## Directions for this task
Copy out the full listing that comes next, exactly.

-------- Dataset content --------

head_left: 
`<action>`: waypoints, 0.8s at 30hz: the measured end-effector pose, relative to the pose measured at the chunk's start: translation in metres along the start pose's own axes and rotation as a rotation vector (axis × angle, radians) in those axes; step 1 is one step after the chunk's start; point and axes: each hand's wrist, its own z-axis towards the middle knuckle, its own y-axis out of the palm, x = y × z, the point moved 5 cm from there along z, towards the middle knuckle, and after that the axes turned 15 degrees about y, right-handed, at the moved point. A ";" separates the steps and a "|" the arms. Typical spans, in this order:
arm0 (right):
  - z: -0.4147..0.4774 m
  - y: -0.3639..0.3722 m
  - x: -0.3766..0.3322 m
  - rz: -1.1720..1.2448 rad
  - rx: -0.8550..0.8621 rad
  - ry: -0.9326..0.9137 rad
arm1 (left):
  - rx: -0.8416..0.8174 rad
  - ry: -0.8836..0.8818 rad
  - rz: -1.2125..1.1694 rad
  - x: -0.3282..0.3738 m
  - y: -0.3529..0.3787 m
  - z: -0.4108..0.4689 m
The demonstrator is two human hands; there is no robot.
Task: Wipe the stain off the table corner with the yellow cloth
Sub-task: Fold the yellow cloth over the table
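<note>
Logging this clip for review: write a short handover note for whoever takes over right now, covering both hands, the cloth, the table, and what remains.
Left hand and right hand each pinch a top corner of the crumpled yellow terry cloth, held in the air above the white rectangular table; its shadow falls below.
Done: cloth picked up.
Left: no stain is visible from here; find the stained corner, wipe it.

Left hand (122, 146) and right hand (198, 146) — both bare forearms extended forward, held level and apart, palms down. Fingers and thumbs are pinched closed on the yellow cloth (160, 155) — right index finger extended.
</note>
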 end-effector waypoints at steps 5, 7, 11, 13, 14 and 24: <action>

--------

## Exercise solution
head_left: 
`<action>`: waypoints, 0.8s at 30hz: the measured end-effector pose, relative to the pose measured at the chunk's start: translation in metres along the start pose's own axes and rotation as a rotation vector (axis × angle, radians) in those axes; step 1 is one step after the chunk's start; point and axes: each hand's wrist, its own z-axis towards the middle knuckle, its own y-axis out of the palm, x = y × z, the point moved 5 cm from there along z, towards the middle knuckle, and after that the axes turned 15 degrees about y, right-handed, at the moved point. A ";" separates the steps and a "|" the arms. Typical spans, in this order:
arm0 (right):
  - z: -0.4147..0.4774 m
  - y: -0.3639..0.3722 m
  - x: -0.3766..0.3322 m
  - rz: -1.1720..1.2448 rad
  - rx: -0.8550..0.8621 rad
  - ry: -0.9326..0.9137 rad
arm1 (left):
  - rx: -0.8416..0.8174 rad
  - ry: -0.8836..0.8818 rad
  - rz: -1.2125..1.1694 rad
  - x: -0.3282..0.3738 m
  - y: -0.3529..0.3787 m
  - z: -0.4108..0.4689 m
The demonstrator is two human hands; there is no robot.
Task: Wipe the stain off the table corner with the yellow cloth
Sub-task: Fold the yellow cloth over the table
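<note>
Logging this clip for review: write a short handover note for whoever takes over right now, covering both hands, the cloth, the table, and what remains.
Left hand and right hand each pinch a top corner of the crumpled yellow terry cloth, held in the air above the white rectangular table; its shadow falls below.
Done: cloth picked up.
Left: no stain is visible from here; find the stained corner, wipe it.

Left hand (122, 146) and right hand (198, 146) — both bare forearms extended forward, held level and apart, palms down. Fingers and thumbs are pinched closed on the yellow cloth (160, 155) — right index finger extended.
</note>
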 end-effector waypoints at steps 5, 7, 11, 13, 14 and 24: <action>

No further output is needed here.